Sunday, June 16, 2019

Listening And Silence in Prayer


In a bulletin for priests, a retired priest writes about his experience with prayer in the pastoral life of a parish. One of the families in the parish community prayed for the promotion of their father and husband, an army officer. Everybody united in their efforts to secure a promotion. Unfortunately, the next year the husband failed to advance, disappointment was great, and the attendance at church stopped.
 
One young mother was depressed because of the illness of their young son. It was not a serious problem but she prayed the rosary and became a member of the Legion of Mary. She did not find the praying easy and was hoping it would help her son. However, after many months and no results she gave up her prayers. Surprisingly many people who are disappointed in their prayers of petition abandon  their faith life. 

When everything goes along smoothly believing is easy. However, difficult things happen and life has its 'shocks', "the slings and arrows of outrageous fortune," which for many can help the faith life grow and for others a reason for distancing themselves from God. God is no longer present.

We need to live the life of prayer, communicating with our heavenly Father; faced with difficulty we ask for help. However, God is a God of love and is always giving and it doesn't depend on the words we utter and the way they are said but our disposition in receiving. The belief that God is a personal God is important. Prayer is a conversation with God and  conversation requires speech but it is important to listen. We talk and listen to what God will say to me in this situation. Think about God's Word in the Bible and seek to find and accept God's will. Some say in great pain, they were grateful because they gained strength through prayer to overcome difficulties.
 
Followers of Jesus have confidence and faith that God loves them and is leading them. Faith means confidence in God without giving up even if we are in difficult straits and unable to understand.

"My thoughts are not like your thoughts, and my ways are not like your ways" (Isaiah 55.8). God loves.
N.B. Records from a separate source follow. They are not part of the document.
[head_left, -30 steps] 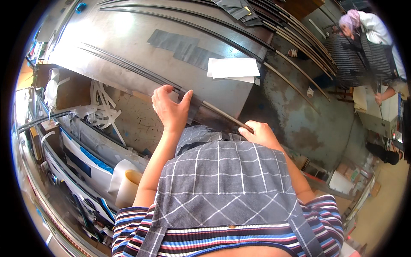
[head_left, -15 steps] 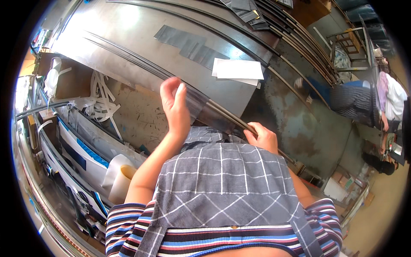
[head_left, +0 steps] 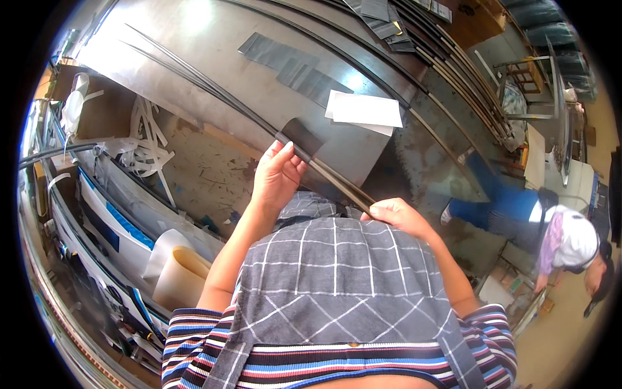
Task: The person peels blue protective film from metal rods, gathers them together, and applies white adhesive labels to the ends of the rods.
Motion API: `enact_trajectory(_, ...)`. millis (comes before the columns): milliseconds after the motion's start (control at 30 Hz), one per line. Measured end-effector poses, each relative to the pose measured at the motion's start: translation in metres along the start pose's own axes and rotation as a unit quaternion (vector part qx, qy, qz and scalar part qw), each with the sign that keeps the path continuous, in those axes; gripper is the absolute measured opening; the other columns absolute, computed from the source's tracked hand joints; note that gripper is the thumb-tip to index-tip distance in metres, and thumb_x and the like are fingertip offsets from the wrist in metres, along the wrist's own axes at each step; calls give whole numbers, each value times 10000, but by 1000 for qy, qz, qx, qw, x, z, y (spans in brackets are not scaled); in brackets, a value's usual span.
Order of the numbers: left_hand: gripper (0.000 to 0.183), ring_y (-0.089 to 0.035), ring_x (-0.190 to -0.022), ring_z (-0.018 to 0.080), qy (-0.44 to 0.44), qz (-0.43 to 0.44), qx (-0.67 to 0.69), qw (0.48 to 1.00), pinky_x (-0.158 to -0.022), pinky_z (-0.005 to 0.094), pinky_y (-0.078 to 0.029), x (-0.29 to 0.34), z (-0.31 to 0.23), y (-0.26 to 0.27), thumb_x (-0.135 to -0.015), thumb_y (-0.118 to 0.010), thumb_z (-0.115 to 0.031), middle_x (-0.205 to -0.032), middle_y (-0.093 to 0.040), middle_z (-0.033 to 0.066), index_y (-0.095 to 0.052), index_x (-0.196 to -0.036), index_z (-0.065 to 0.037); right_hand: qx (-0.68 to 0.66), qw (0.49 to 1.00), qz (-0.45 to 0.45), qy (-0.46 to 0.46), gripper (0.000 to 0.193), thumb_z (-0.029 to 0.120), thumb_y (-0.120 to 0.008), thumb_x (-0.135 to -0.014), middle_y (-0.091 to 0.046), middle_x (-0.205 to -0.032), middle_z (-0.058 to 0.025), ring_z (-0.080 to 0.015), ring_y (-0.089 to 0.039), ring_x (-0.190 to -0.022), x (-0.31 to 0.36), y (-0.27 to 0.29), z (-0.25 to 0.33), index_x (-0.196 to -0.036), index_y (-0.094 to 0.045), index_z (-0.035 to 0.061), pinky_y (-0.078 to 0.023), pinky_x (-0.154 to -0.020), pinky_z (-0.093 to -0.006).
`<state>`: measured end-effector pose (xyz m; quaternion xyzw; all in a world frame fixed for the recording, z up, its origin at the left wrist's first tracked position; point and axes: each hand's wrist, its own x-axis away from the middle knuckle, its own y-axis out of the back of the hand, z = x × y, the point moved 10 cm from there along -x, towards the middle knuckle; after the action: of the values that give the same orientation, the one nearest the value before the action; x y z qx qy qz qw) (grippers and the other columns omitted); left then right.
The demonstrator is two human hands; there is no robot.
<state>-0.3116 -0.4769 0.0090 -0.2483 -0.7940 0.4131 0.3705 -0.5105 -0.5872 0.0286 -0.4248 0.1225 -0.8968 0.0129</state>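
Note:
Long, thin dark strips (head_left: 236,104) run together slantwise over the near table edge, black toward the far left and brownish near me. A piece of dark, see-through plastic film (head_left: 304,133) lies around or against them; one flap spreads onto the table. My left hand (head_left: 275,174) is closed on the strips at the film, thumb on top and fingertips curled beneath. Farther down to the right, my right hand (head_left: 398,217) grips the brownish ends of the strips, its thumb lying along them. Its other fingers are partly hidden.
Grey film pieces (head_left: 278,58) and white paper sheets (head_left: 365,110) lie on the metal table (head_left: 194,52). More long strips (head_left: 324,39) cross it behind. Tangled white bands (head_left: 152,139) and a cream roll (head_left: 181,272) are at left. Another person (head_left: 570,236) bends at right.
My left hand has come down from a raised position above the strips and closed on them at the film. The film's flap now sticks out beyond them. The other person has moved nearer.

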Motion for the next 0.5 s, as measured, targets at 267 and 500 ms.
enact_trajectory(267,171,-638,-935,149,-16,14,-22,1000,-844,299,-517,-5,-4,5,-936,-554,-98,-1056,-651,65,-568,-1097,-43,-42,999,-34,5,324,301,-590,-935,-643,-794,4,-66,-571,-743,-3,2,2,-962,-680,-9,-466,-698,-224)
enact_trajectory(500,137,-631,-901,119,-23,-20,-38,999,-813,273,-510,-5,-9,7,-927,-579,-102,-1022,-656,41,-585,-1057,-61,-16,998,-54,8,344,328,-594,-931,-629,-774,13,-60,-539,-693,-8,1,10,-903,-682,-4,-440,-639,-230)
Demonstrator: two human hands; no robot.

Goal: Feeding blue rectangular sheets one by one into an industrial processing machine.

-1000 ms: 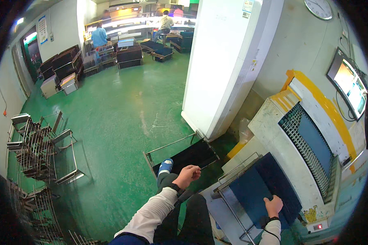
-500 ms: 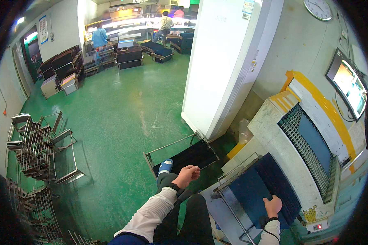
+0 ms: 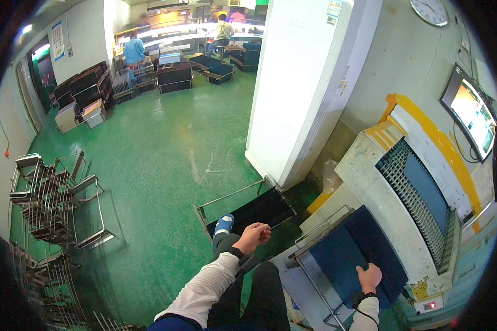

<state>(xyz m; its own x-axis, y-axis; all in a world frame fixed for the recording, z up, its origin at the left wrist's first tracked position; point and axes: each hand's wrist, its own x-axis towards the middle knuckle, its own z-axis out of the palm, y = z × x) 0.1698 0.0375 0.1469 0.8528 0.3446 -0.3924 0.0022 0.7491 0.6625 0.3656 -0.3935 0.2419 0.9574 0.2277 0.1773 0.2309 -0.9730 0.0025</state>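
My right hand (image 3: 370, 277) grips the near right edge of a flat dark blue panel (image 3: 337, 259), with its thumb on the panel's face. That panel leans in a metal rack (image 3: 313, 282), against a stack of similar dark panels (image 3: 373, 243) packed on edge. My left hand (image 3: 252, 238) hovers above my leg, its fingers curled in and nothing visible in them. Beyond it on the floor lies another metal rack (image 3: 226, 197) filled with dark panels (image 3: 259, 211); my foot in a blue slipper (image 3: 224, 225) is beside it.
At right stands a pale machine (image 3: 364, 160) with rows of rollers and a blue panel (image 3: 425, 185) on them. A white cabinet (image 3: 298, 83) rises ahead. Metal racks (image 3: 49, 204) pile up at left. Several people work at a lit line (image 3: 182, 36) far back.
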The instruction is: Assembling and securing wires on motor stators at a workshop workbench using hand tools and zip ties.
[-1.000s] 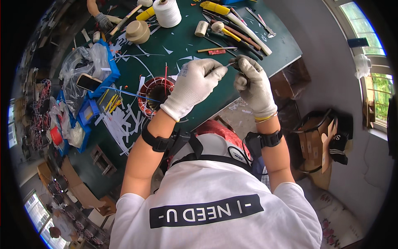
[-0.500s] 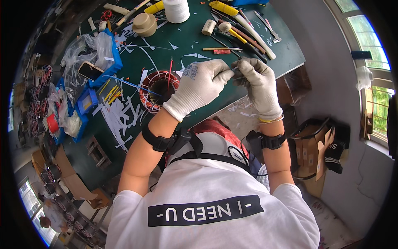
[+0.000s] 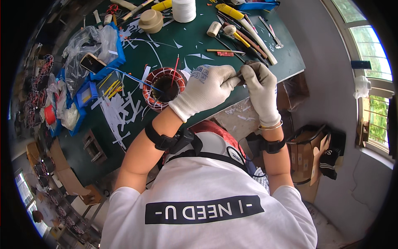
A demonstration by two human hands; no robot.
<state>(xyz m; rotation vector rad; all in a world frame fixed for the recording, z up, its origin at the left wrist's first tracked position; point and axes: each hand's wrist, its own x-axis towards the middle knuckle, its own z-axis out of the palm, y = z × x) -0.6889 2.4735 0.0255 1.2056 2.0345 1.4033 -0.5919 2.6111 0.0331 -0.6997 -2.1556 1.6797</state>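
Note:
In a white work glove, my left hand (image 3: 209, 85) is closed in a pinch at the table's front edge. My right hand (image 3: 262, 89), gloved in white with darker fingertips, meets it there with fingers bent together. What they pinch between them is thin and mostly hidden by the fingers. To the left of my left hand lies a ring-shaped motor stator (image 3: 149, 92) with copper-red windings laced in white. A red sleeved lead (image 3: 176, 66) stands up from it, and a blue sleeved lead (image 3: 132, 79) runs out to the left.
White paper strips (image 3: 112, 118) lie left of the stator, by blue bins (image 3: 118, 52) with plastic bags and a phone (image 3: 92, 63). Mallets, sticks and a caliper (image 3: 273, 35) lie at the back right. A white thread spool (image 3: 183, 11) and beige round block (image 3: 151, 21) stand behind.
My two hands have come closer together, with their fingertips now overlapping. The whole view has shifted slightly. The stator and its leads appear to lie as before.

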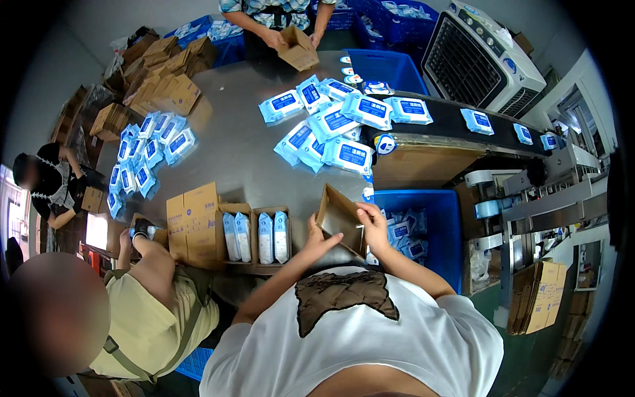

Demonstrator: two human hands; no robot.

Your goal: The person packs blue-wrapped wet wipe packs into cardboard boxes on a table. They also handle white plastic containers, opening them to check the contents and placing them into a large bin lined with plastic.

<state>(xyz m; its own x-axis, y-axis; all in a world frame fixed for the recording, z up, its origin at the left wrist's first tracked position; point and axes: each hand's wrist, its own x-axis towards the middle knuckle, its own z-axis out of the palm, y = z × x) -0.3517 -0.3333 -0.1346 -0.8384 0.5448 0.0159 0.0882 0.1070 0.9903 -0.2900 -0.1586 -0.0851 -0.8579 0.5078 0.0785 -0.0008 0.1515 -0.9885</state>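
Note:
An open, unfilled cardboard box (338,215) is tilted in front of me at the near edge of the metal table (228,142). My left hand (320,239) grips its left side, thumb over the near edge. At the right wall, my right hand (375,228) is closed on the cardboard. Beyond the box lies a heap of blue and white wipes packs (333,122). Just left of my left hand, two open cartons stand side by side, each with upright packs (265,237) inside. Part of each hand's grip is hidden behind the cardboard.
A conveyor belt (450,119) carries spaced packs from the right. Below it stands a blue crate (442,205) of packs. Co-workers sit at left and stand across the table, one holding a box (297,49). More packs (147,152) and flattened cartons (169,94) lie at left.

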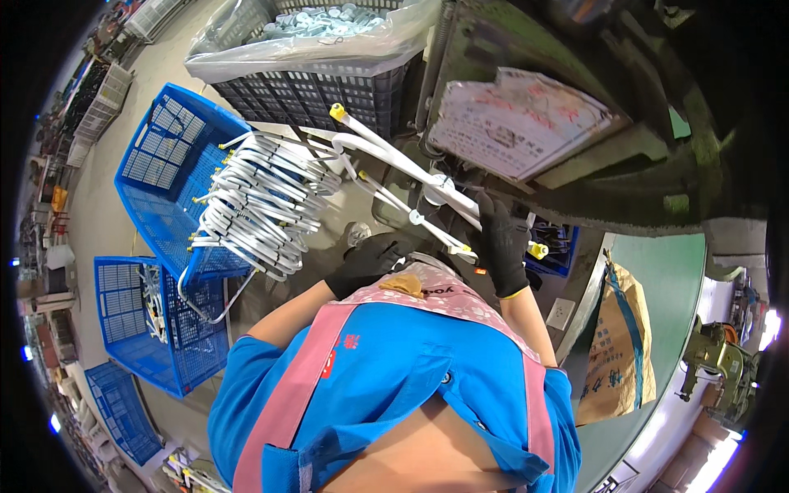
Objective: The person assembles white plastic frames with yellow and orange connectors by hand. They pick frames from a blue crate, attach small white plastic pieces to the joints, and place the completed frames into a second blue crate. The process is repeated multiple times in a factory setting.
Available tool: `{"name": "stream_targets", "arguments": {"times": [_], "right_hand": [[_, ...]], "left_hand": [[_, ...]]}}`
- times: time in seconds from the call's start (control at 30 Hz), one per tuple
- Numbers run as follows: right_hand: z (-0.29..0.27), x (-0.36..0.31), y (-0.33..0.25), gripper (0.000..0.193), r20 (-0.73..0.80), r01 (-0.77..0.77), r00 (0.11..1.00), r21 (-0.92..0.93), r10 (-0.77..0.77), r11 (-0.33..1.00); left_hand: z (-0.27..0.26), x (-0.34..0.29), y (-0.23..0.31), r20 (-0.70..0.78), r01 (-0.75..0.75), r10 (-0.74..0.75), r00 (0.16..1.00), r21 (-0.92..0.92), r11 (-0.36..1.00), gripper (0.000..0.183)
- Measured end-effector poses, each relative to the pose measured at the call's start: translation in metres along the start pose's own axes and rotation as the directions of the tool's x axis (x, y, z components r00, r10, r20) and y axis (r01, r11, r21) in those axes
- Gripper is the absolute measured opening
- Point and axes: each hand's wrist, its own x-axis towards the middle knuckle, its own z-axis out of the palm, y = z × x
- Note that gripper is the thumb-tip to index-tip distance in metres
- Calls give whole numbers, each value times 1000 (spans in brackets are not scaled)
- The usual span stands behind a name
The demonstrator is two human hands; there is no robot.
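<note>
My right hand (501, 246), in a black glove, is closed round a bent white tube frame (394, 156) in front of the machine. The frame has yellow end caps, and round pale discs sit on its tubes; one capped end shows just right of the hand. My left hand (374, 259), also black-gloved, is low before the apron (444, 296), its fingers curled inward. A small light bit shows beside those fingers, but what they hold is hidden. Left of it, many similar white tube frames (255, 201) are stacked on a blue crate (168, 164).
A black crate (312, 99) lined with clear plastic holds small pale metal parts at the back. The dark green machine (641, 181) bears a worn sign (526, 123). More blue crates (181, 345) stand left. A brown sack (620, 345) lies right on a green surface.
</note>
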Motion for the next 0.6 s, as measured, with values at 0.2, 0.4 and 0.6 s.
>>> {"name": "stream_targets", "arguments": {"times": [0.2,0.4,0.6], "right_hand": [[-6,3,-2,62,-130,96,985,-128,-113,987],[-5,6,-4,43,-98,61,993,-87,-69,994],[-12,9,-9,38,-115,28,993,-25,-31,999]], "left_hand": [[27,-14,-6,160,162,-121,980,-280,946,40],[20,-10,10,-168,93,-273,947,-670,736,27],[10,17,31,-375,-277,-216,901,-883,378,34]]}}
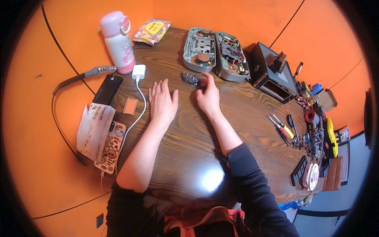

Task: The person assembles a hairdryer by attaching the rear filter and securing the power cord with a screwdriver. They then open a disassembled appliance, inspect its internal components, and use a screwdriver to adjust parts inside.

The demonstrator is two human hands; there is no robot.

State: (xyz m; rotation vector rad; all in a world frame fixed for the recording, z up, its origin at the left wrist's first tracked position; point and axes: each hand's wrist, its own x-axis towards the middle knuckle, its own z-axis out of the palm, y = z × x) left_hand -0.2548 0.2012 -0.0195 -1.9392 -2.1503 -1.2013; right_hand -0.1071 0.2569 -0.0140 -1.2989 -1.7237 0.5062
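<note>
My left hand (162,102) lies palm down on the wooden table with its fingers stretched out and nothing under it that I can see. Across from it, my right hand (208,96) rests on its side, thumb and forefinger apart, holding nothing visible. Just beyond its fingertips is a small dark, glossy part (191,78) whose kind I cannot make out. Behind that stands a grey device casing opened into two halves: the left half (186,51) carries two round speakers (203,59), and the right half (235,59) shows wires and circuit parts.
A pink-and-white bottle (120,45), a wipes packet (153,31), a white charger (138,72), a soldering iron (90,73) and a patterned phone (111,148) line the left. To the right are a black box (272,73), screwdrivers (285,128) and bundled cable (316,140).
</note>
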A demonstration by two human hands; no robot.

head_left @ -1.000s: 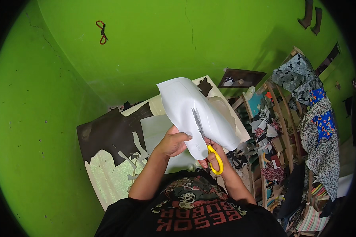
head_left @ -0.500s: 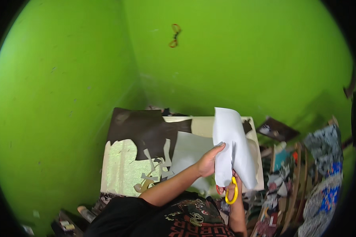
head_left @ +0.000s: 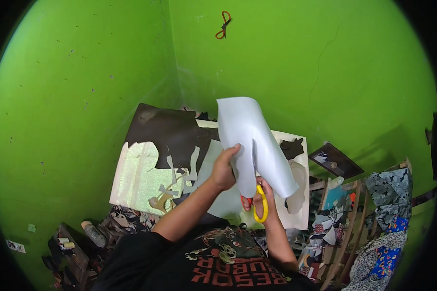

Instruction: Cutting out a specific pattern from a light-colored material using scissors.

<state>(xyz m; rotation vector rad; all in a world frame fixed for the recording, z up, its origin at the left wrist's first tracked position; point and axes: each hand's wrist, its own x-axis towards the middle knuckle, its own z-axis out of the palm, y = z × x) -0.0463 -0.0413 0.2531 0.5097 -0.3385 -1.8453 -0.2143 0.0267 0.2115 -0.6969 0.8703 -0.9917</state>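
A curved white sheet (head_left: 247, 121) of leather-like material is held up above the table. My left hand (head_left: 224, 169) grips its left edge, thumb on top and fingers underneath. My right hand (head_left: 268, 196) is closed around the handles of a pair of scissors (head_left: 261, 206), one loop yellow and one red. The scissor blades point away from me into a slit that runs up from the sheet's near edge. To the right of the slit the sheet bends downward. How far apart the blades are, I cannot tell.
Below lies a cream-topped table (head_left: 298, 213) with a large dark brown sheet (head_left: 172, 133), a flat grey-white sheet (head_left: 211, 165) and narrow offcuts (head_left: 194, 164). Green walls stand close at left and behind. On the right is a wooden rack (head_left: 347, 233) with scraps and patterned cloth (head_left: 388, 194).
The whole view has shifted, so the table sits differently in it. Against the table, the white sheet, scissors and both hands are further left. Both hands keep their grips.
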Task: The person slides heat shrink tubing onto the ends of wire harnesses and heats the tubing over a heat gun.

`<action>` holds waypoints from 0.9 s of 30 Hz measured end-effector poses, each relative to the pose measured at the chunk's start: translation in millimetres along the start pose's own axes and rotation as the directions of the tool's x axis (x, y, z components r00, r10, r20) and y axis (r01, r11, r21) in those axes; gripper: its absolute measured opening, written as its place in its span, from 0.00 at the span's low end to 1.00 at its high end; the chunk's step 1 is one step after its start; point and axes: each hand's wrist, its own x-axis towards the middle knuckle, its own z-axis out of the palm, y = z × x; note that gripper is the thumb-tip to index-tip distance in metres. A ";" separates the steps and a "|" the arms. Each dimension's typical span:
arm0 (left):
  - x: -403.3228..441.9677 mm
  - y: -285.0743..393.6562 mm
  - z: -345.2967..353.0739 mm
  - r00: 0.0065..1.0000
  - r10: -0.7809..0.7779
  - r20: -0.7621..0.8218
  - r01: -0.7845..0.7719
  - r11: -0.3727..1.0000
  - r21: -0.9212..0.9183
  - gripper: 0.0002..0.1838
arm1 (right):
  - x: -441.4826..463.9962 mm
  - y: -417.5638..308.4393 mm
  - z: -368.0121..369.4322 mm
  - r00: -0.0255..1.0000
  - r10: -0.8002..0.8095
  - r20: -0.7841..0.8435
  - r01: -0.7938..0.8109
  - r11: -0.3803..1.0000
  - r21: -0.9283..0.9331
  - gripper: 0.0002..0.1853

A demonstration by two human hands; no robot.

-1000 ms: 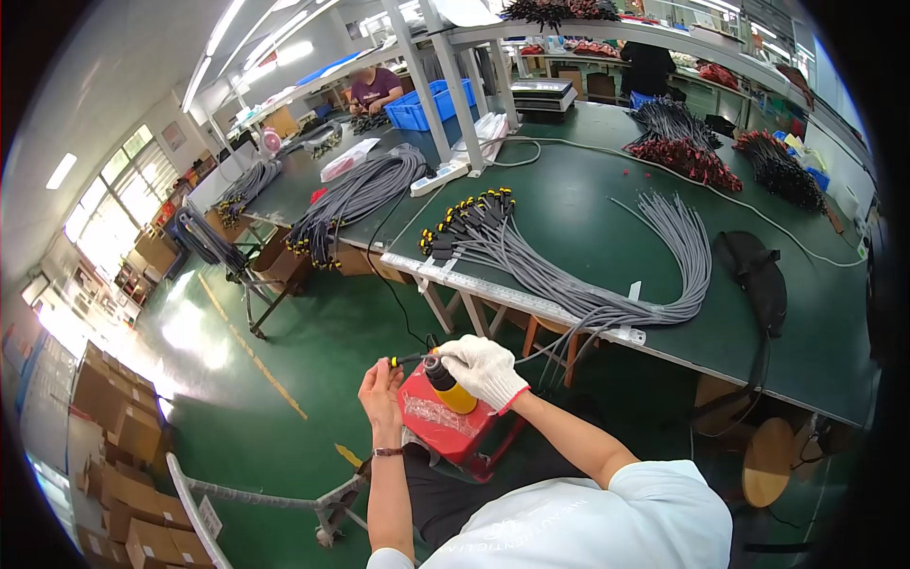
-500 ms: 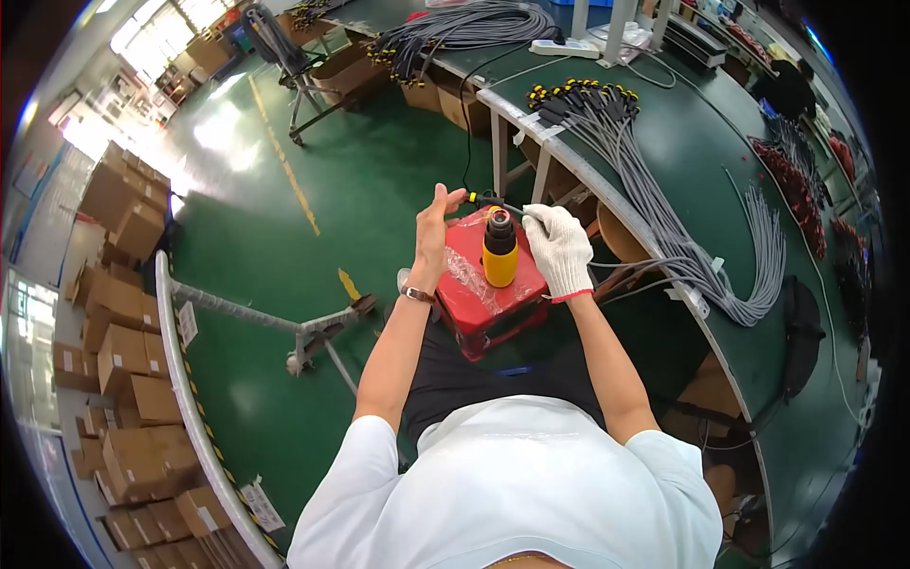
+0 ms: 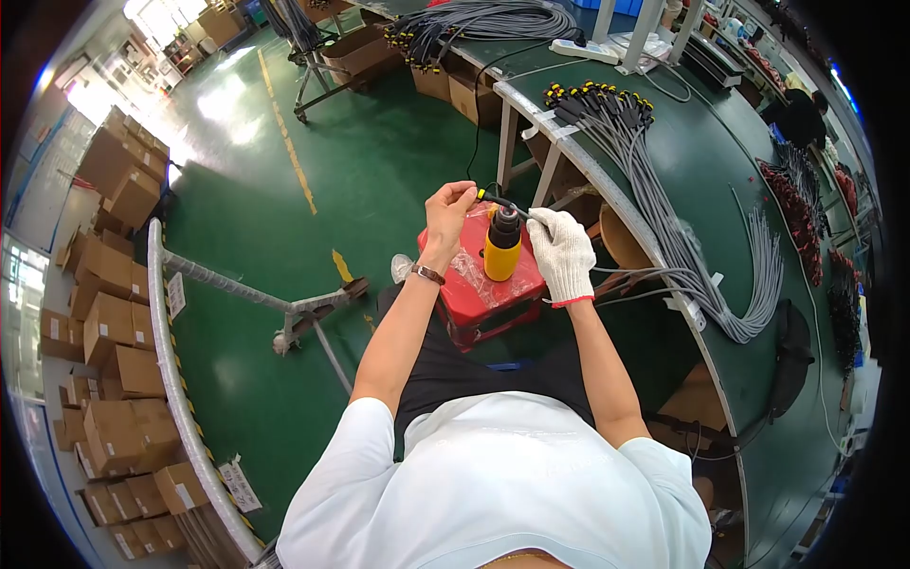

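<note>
Two hands are at work over the red stool (image 3: 474,308), and one grey cable (image 3: 616,271) runs into them! The left hand (image 3: 447,218), bare and with a watch (image 3: 428,274) at the wrist, has its grip drawn together on the tip of a yellow-and-black connector (image 3: 483,195), thumb and fingertips pinching the yellow end. Across from it comes the right hand (image 3: 563,251) in a white knitted glove with a red hem, its grip clamped on the cable behind the connector's dark body.

Look at the line of it! The long axis lies crosswise, sloping gently from the left hand toward the right, with the yellow tip pointing left and slightly away from the wearer. That leaves the connector between the two grips: tip at the left fingertips, dark body spanning the gap, cable passing into the glove and emerging on its far side toward the bench (image 3: 692,152).

Just below, a yellow heat gun (image 3: 501,258) stands upright on the stool, black nozzle to the ceiling! The held length crosses right by the nozzle's mouth; whether it touches, I cannot tell. Clear plastic film (image 3: 464,270) lies crumpled beside the gun. Over on the bench, a fat bundle of grey cables (image 3: 654,204) curves along the edge, yellow-and-black heads fanned out at one end.
</note>
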 end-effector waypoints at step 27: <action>-24.0 32.1 5.8 0.972 0.235 -0.012 -0.232 0.963 0.136 0.08 | 22.2 -15.1 -34.6 0.791 0.411 0.453 -0.527 0.834 0.163 0.17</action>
We are often trying to live according to the material and worldly values with which we daily encounter and forget the direction that God has for us. God wants us to enjoy life to the full. We often misunderstand what this means. We don't try to change God's will but to change our wills so that we can receive all that he wants to give. Prayer is mostly to change ourselves so we can receive.

When there is no interest in the spiritual values that Jesus teaches, and stay only in the asking mode for blessings— 'give me' religion— and not concerned with giving there is no difference from the faith in shamanism and superstition. A child, in the beginning, knows only to ask from parents, gradually the child grows and learns the love and the spirit of the parents and becomes mature. Our faith must also develop and mature.